◆ EXERCISE INSTRUCTIONS
All lines from the one with "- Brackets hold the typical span" to the end of the entries below must be written out exactly. Leave out any other line.

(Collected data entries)
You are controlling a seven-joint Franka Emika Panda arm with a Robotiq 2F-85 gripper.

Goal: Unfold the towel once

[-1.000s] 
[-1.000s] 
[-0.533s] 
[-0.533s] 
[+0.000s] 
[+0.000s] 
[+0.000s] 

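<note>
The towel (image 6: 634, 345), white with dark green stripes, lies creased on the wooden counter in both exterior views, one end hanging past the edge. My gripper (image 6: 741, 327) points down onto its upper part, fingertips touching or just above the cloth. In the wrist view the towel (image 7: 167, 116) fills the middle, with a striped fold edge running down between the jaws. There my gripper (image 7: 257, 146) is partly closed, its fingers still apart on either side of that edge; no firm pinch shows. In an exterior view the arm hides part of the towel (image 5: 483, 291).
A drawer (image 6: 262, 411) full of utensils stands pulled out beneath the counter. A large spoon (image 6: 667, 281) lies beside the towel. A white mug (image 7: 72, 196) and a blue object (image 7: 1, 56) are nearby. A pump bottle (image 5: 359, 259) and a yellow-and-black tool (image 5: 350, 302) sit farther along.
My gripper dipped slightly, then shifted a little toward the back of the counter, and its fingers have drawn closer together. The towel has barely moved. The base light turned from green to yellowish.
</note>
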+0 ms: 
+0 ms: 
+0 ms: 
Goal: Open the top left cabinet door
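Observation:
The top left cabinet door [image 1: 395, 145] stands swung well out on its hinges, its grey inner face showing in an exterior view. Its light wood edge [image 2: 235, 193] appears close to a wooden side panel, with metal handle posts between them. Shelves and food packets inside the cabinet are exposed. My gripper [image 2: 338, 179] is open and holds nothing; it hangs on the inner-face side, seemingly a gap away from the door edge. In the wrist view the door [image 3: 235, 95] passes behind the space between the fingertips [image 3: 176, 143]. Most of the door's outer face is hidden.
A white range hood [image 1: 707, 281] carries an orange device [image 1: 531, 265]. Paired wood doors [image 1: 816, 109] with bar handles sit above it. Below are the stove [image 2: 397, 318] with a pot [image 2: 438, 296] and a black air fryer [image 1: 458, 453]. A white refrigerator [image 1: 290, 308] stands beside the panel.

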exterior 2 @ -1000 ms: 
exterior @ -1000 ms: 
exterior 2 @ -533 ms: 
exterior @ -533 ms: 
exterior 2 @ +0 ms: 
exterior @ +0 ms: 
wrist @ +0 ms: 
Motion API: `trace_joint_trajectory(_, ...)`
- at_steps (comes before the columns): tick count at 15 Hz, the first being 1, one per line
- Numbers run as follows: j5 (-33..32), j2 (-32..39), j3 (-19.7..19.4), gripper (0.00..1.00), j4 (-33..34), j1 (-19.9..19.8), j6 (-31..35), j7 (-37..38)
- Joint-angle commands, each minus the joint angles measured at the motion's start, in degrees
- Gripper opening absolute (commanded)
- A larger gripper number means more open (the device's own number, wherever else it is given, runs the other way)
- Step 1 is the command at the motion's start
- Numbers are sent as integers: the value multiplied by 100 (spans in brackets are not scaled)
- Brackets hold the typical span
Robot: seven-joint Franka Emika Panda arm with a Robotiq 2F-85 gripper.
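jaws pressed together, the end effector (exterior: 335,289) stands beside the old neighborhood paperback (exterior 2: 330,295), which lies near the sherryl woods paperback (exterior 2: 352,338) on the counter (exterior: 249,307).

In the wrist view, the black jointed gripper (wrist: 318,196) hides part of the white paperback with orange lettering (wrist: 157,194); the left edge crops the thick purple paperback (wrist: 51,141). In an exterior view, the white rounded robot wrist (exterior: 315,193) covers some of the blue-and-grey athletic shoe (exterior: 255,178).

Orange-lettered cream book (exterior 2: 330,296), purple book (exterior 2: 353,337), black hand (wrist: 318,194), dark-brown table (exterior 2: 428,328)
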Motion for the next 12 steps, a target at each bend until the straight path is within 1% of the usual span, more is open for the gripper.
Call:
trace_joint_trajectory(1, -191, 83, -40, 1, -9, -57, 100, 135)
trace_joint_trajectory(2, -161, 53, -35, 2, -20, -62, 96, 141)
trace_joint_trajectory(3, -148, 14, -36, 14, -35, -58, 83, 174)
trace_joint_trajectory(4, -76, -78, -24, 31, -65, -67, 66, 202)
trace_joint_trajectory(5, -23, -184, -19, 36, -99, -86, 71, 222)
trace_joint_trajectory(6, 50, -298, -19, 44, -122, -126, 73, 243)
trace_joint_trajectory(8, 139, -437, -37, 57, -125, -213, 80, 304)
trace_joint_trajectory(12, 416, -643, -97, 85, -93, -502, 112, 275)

◆ EXERCISE RESPONSE
- Brackets hold the typical span
Robot: seven-joint Franka Emika Panda arm with a Robotiq 2F-85 gripper.
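jaws pressed together, the end effector (exterior: 335,289) stands beside the old neighborhood paperback (exterior 2: 330,295), which lies near the sherryl woods paperback (exterior 2: 352,338) on the counter (exterior: 249,307).

In the wrist view, the black jointed gripper (wrist: 318,196) hides part of the white paperback with orange lettering (wrist: 157,194); the left edge crops the thick purple paperback (wrist: 51,141). In an exterior view, the white rounded robot wrist (exterior: 315,193) covers some of the blue-and-grey athletic shoe (exterior: 255,178).

Orange-lettered cream book (exterior 2: 330,296), purple book (exterior 2: 353,337), black hand (wrist: 318,194), dark-brown table (exterior 2: 428,328)
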Motion for the next 12 steps, a target at each bend until the straight path is within 1% of the usual span, more is open for the gripper.
Call:
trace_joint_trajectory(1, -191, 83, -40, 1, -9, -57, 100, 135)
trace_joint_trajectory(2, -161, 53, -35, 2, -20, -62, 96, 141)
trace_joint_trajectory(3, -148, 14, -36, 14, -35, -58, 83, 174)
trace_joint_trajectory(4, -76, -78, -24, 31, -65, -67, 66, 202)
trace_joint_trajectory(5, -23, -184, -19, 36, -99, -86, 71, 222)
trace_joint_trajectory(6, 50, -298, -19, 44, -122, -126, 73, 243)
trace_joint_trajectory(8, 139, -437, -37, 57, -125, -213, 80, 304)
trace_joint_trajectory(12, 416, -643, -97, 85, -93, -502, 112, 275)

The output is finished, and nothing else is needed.